One strength of this study is our comprehensive measurement of costs associated with the care of pregnant women, including intervention costs, costs during the prenatal period, and maternal and newborn costs up to 3 months postpartum, as well as both hospital facility costs and physician costs. In contrast, prior economic evaluations of substance use programs for pregnant women were often limited to drug treatment costs or selected care components (e.g., neonatal intensive care unit costs) [22–25]. Few have assessed the impact of intervention on overall maternal and newborn costs. In addition, by conducting an economic evaluation in the context of a randomized trial, we were able to rigorously assess the financial consequences of the intervention as potential impact of unobserved confounding factors was minimized. In contrast, previous studies evaluating the economic impact of substance use treatment programs in pregnancy were largely based on non-randomized designs limiting their ability to draw causal inferences [22–27].
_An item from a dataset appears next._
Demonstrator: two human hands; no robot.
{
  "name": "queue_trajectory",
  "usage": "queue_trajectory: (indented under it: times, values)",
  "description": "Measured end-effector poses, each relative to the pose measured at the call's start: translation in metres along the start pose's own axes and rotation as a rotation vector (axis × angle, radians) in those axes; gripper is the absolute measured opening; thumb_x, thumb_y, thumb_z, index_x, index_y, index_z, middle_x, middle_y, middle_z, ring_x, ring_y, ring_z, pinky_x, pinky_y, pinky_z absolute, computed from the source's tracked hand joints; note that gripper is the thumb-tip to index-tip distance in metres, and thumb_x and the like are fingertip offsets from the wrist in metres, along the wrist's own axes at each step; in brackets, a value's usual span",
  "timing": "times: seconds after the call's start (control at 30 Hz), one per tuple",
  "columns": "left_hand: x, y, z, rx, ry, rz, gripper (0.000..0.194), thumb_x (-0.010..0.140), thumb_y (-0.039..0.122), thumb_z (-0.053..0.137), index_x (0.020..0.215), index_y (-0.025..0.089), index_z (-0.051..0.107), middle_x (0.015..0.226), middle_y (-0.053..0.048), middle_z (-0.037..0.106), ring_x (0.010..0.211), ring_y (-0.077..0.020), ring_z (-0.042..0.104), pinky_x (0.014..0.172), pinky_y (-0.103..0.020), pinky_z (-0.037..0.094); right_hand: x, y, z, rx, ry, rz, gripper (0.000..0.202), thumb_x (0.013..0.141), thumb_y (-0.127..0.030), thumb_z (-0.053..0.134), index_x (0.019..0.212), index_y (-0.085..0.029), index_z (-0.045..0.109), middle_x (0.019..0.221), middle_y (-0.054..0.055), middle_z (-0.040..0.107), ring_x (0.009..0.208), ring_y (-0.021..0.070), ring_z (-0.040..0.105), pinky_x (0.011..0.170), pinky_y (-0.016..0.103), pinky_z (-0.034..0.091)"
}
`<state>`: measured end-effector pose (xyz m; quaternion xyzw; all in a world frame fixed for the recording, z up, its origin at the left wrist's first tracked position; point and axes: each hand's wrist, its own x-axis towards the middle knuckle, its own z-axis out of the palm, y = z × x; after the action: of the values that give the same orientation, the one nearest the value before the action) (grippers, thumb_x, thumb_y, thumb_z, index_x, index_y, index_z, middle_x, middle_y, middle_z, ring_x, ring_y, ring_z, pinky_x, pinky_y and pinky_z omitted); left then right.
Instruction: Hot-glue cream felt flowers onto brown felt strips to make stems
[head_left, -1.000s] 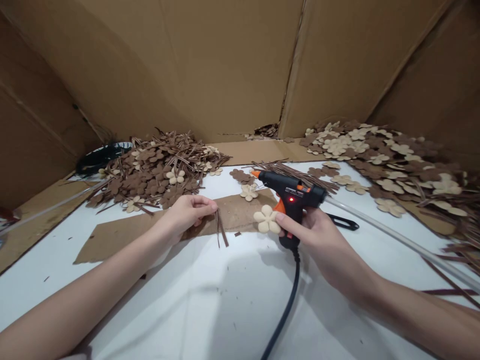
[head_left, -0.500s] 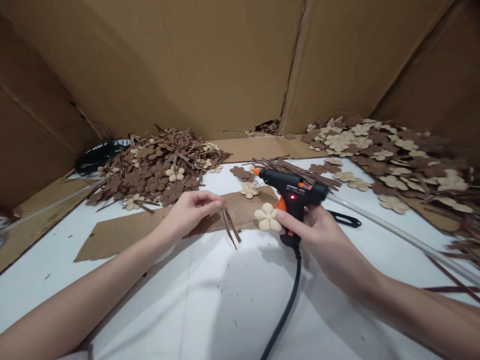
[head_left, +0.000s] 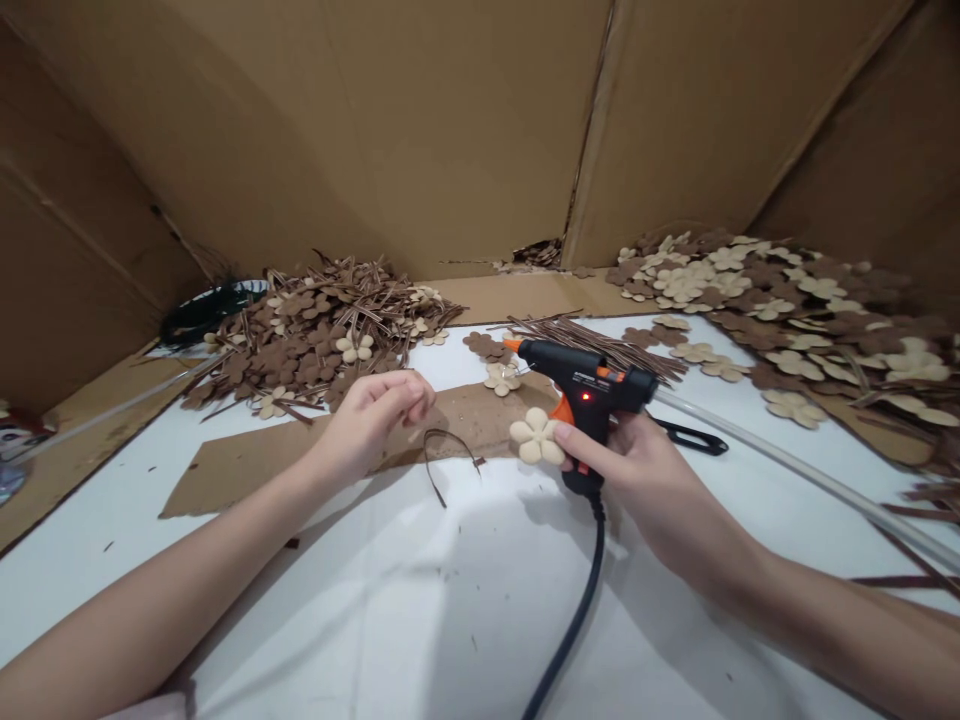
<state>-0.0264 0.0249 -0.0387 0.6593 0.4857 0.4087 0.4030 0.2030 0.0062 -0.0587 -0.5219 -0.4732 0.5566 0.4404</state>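
My left hand is closed over the cardboard strip, its thumb and fingers curled together; what they hold, if anything, is hidden. Just below its fingertips is a thin brown strip bent in a loop, and I cannot tell whether the hand touches it. My right hand is wrapped round the handle of a black and orange glue gun, whose red light is lit and whose nozzle points left. Between that hand's thumb and the gun sits a cream fabric flower.
Brown and cream flowers with thin strips are heaped at the back left; another flower pile lies at the right. A bundle of brown strips is behind the gun. Flat cardboard lies on the white surface. Cardboard walls enclose the back.
My left hand has drawn slightly left and curled more. The brown strips that hung straight from its fingers now show as a loop below them. The right hand has barely moved.
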Motion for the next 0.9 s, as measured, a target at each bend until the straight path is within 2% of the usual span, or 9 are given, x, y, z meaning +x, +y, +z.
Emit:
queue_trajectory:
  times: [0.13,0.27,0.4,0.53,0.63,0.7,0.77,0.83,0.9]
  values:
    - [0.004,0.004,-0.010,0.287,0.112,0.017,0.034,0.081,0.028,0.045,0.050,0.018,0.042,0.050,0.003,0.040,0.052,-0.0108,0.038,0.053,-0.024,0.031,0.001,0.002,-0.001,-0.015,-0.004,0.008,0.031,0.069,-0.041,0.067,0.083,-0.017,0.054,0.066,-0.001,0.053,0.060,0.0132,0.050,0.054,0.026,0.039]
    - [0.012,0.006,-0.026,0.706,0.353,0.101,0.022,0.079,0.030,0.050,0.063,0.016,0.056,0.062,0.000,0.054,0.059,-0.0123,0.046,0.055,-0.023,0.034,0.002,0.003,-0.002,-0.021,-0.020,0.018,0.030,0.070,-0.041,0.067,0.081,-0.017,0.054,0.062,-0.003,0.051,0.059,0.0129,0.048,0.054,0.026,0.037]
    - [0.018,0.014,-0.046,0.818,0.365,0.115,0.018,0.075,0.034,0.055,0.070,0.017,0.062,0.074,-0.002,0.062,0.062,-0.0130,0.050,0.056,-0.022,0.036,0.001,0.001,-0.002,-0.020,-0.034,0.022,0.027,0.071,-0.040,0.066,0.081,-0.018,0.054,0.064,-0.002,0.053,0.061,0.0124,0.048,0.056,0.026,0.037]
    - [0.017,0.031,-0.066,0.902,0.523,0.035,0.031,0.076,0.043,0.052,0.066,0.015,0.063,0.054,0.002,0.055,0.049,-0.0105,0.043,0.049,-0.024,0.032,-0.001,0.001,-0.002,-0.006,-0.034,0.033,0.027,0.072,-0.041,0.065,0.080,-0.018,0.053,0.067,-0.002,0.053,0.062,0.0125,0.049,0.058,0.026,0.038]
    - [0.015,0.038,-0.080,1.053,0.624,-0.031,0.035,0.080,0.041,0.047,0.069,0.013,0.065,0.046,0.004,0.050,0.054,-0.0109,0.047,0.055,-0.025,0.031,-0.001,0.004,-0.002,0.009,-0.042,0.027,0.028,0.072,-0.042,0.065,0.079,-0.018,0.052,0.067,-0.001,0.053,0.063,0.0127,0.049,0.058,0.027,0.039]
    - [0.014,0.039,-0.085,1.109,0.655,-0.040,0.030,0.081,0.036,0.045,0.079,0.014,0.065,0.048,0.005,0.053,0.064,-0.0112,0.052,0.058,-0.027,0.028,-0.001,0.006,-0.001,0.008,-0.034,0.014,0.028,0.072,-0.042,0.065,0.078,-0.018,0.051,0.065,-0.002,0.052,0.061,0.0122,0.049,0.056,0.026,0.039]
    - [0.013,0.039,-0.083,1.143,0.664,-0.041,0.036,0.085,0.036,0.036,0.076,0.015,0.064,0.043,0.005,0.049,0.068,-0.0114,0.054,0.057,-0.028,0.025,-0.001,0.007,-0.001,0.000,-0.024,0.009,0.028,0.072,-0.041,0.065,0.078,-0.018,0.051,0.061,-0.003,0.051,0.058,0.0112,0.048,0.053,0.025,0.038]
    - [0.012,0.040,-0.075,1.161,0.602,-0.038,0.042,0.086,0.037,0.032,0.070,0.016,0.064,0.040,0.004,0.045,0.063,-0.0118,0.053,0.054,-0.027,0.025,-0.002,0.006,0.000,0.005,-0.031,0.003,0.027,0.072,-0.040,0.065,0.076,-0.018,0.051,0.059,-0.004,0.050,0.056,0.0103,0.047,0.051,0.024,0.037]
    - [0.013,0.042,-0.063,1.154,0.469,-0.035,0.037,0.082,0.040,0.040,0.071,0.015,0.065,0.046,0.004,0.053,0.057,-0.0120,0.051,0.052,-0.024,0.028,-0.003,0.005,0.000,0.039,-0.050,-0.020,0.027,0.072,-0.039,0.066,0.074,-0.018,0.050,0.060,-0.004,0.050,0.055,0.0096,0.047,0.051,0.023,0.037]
Our study suggests that health care for substance using women and their newborns is costly. This finding is consistent with other studies. For example, Whiteman et al.  reported that hospital facility cost alone averaged $5616 for pregnancy-related hospitalizations for women with opioid use in the U.S. during 1998–2009. Fingar et al.  also showed that in 2012, hospital facility cost for newborn stays related to substance use averaged $19,684, compared to $4500 for other newborns. One recent study by Goler et al  assessed costs of care for women receiving Early Start, an integrated prenatal intervention providing one-to-one counseling to pregnant women at risk for substance use . Average cost of maternal and newborn care from prenatal until 1 year postpartum totaled $20,644 per participant, compared to $27,812 per non-participant substance user. Cost savings from medical care more than offset the program implementation cost . Our cost estimates may be somewhat higher than these studies because a large proportion of participants in our study were polysubstance users and might be less healthy than patients in other studies. For example, 16.5% of our sample participants delivered preterm versus 7.7–15.4% in the various groups of substance users in Goler et al. . In addition, we included costs associated with all medical services delivered during the study period, including those that were not directly pregnancy-related. This is to fully capture the impact of our study intervention which might improve participants’ health behavior and hence have broader impact on resource utilization.
Our data from the PRIDE-P trial showed that compared with brief advice, MET-CBT did not reduce overall medical costs up to 3-month postpartum. Several factors may explain this lack of a significant difference. First, pregnancy itself may substantially affect women’s health behavior, confounding and overshadowing the effect of MET-CBT. Second, many participants in our sample had relatively low substance use at baseline. Information provided in the brief advice intervention, including informing women of the adverse health impact of substance use (on both the mother and the fetus) and where additional treatment could be received, may be sufficient for these patients, making it difficult to observe the additional benefit of MET-CBT. Third, we designed MET-CBT as a one-on-one therapy to best match existing prenatal care at the study sites. This format is more costly than group therapy.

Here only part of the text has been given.